ぼくは意識のないまま手術をしたようなので、すべて後から人に聞いた内容を頭で再構築したことが自分の中では現実に一番近い体験というしかない。意識がなくなってから、緊急手術も済み、その後さらに丸一日集中治療室から、ナースステーション隣の大部屋に移されても意識は戻らなかった。普通なら「脳死判定の対象」なのかも知れない。蘇生して、妻がお見舞いに夕方来てくれた時に、ようやく意識が戻った。意識が戻ると書くが、魂と肉体がつながったままになるという意味の方が近いだろう。本人の意識では「手術後、丸一日意識がなかっただけ」と、思っているが、実はその更に約一週間程前から意識が半ばなかったようだといことを周囲の話の総合で判断できた。ナースステーションに一番近い6人部屋は、つまり「何が起きてもおかしくない人たちの部屋」という意味である。集中治療室程ではないが、緊急性の一番高い患者ばかりなので、ナースステーションの近くなのである。ぼくはただ上を向いて拘束具でベッドに固定されて寝ているだけの患者だから、窓も通路も見えないベッドであったが問題はなかった。ぼくはその部屋の中でも、最も介護度の高い人物だったのだという。一旦意識が戻った後でも、まだ、時折自分が夢の中にいるみたいに思えた。ナースステーション横の大部屋にいる他の男性5人も、似たような物だ。右横はもうすぐ転院で、かなり調子良い。お向かいの端は家族を見分けることはできるが、言葉を交わすことはできず、流動食であった。深夜には痰の吸引の音がする。ぼくの真向かいは、一見普通に見える患者だが、片目が見えず半身不随のようである。
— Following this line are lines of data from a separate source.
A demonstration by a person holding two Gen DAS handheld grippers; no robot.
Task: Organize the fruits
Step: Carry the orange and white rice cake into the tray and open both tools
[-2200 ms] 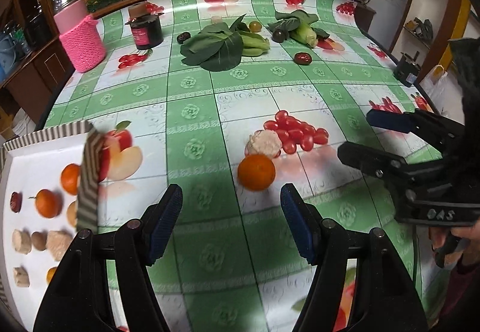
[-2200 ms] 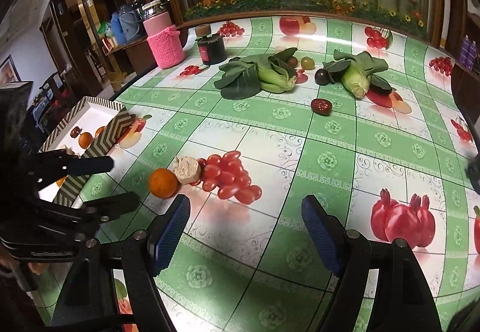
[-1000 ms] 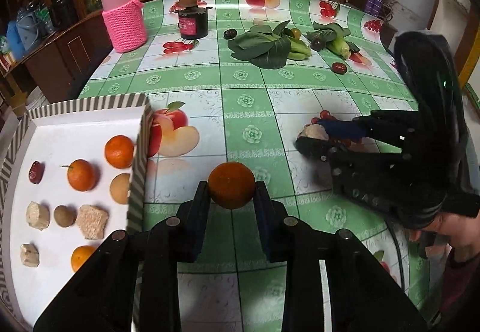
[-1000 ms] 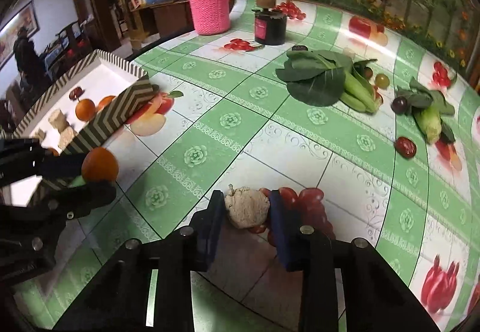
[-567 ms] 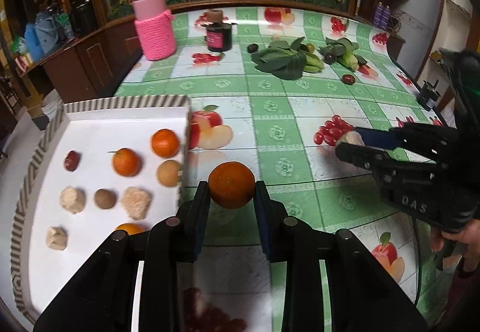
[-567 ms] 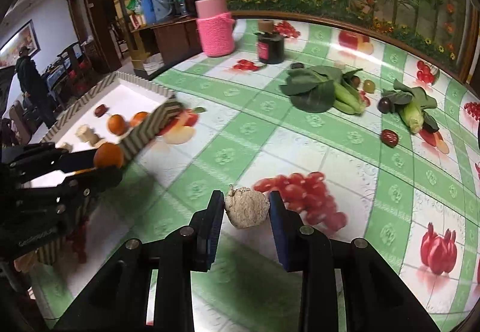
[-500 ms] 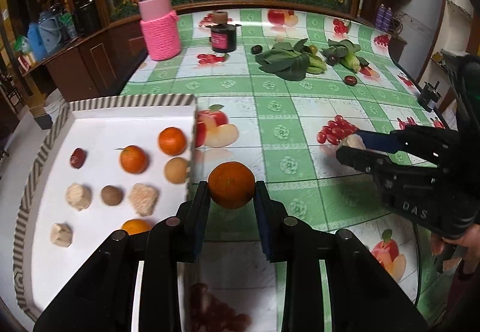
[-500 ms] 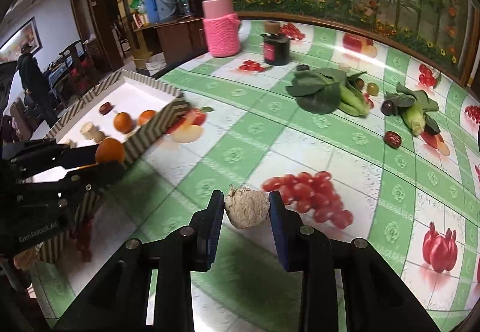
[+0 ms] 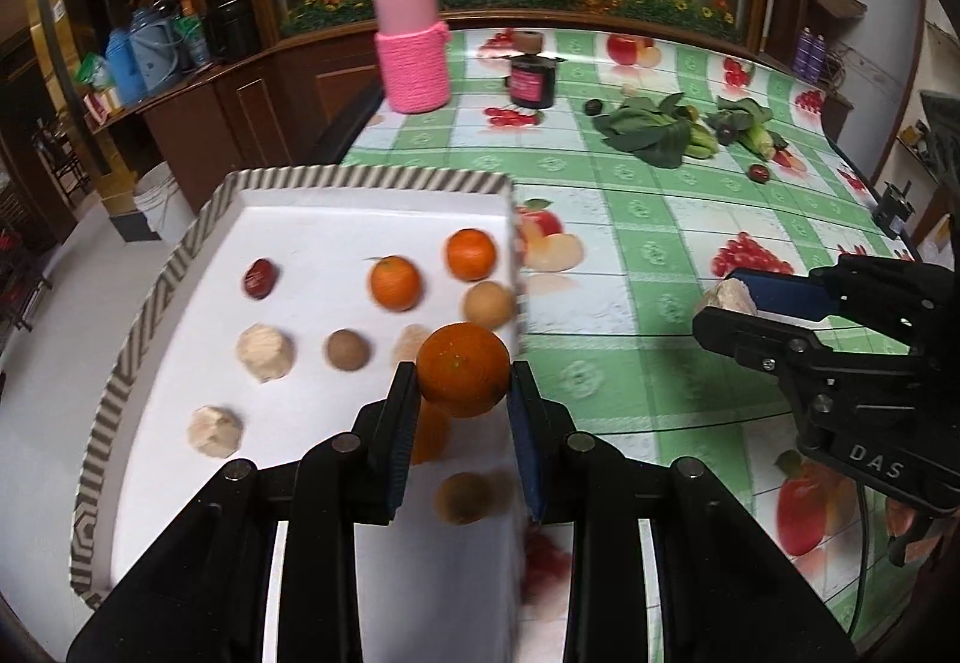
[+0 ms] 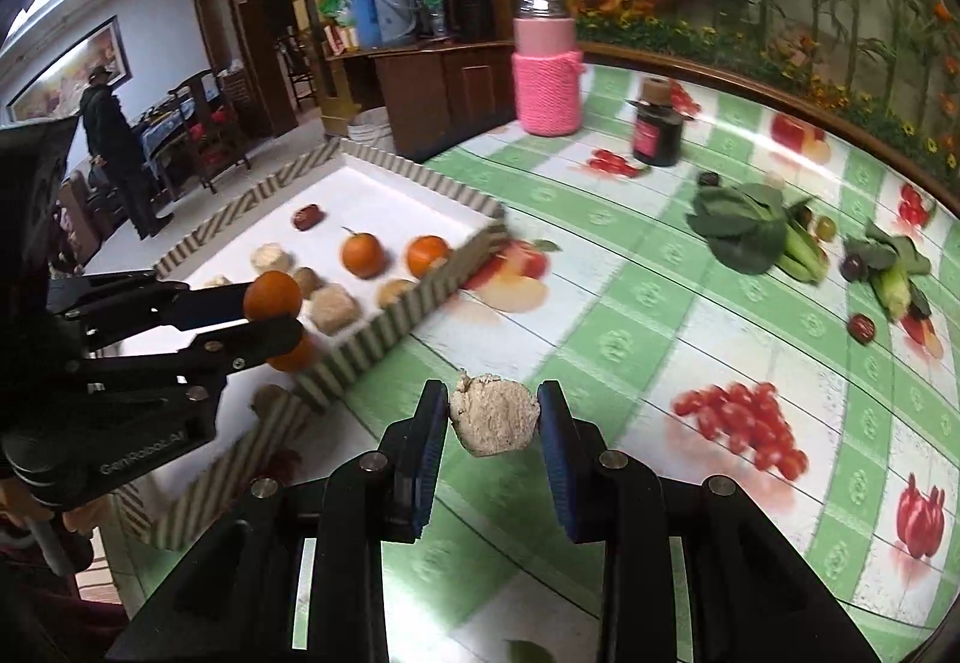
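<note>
We hold an orange (image 9: pixel 463 369) clenched in our left tongs (image 9: pixel 462 411), above the tray's (image 9: pixel 150 297) right edge. Our right tongs (image 10: pixel 493 423) grip a pale lump (image 10: pixel 493 414) over the desk (image 10: pixel 630 303), just right of the tray, where more oranges and lumps lie.

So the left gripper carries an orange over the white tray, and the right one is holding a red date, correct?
Not quite. The right gripper holds a pale beige lumpy chunk, not a red date, as the right wrist view shows. The left gripper does carry the round orange over the white striped-rim tray.
</note>
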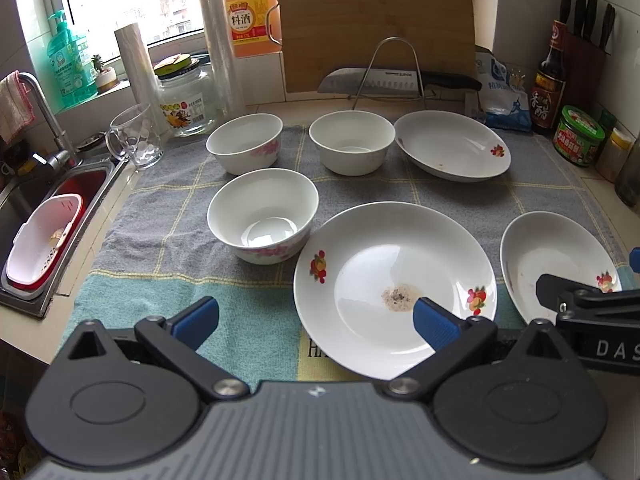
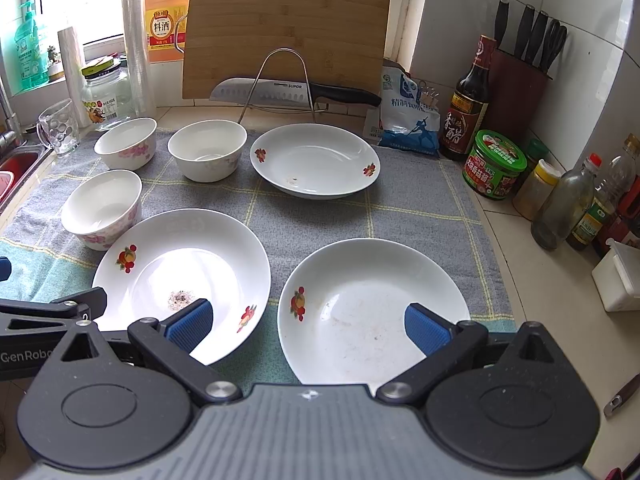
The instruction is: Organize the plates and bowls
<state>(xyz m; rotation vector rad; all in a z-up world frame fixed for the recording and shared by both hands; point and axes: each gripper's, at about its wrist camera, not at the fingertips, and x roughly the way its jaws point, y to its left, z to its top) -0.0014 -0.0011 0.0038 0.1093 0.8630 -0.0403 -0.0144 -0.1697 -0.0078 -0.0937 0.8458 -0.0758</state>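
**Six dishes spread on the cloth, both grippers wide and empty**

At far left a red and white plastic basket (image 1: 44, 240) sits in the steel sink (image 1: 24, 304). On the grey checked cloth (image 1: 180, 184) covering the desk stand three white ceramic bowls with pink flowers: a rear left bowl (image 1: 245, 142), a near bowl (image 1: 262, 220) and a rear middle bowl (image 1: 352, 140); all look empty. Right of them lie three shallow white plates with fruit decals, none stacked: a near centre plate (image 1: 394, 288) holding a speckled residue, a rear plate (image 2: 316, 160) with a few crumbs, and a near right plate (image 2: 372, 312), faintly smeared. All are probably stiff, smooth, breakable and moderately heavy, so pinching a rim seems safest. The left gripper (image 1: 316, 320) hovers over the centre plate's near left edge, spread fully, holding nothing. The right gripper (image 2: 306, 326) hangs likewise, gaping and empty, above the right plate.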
その隣は、事故で急に脳梗塞となり、半身麻痺になった人。その向かいで、ぼくのもう一方のお隣さんは、普段あまり大きな声が出ない人で、やはり半身麻痺のようだった。この一見大人しそうな人が、実は勝手気ままに深夜ラジオ・テレビの騒音三昧な人だということは、看護婦さんなどにはあまり知れていないし、言っても誰も信じないだろう。人は見かけによらない物だ。お向かいの片目が見えない人も、実は消灯後の深夜にDVDを見ていて天井が明るく明滅するし、昼間もカセットを大きな音で聞いている人なのだ。この二人はイビキもうるさく、深夜はまず一睡もさせてくれない。24時間寝たきりのぼくは、どこかの時間で眠れば良いのである。昼の適当な時間に居眠りをするのが日課であった。片目が見えない人はなぜだかいつも「スピード」と「ビートルズ」を交互にかけていた。みんながリハビリや散歩やお見舞客とどこかに行っている時に居眠りをしていたぼくは、自分の目が濡れているのを感じて起きた。目が覚めてみると、向かいの男の人は「ビートルズ」をかけていて聞いていた、その時は、たまたま「レットイットビー」がかかっていたようだ。ぼくは眠っていたはずなのに、この「レットイットビー」を聞いて泣いてしまったようなのだ。その時以来、時折、お気に入りの「スピードと」「ビートルズ」がかかるので、このお向かいのカセット大音量男のことを半ば許すようになったのであった。退院してからも「レットイットビー」を聞くと、この頃の空気や音や映像の全てが触れる位に鮮明に思い出される。思い出したくもあり、思い出したくもない体験であるのだが。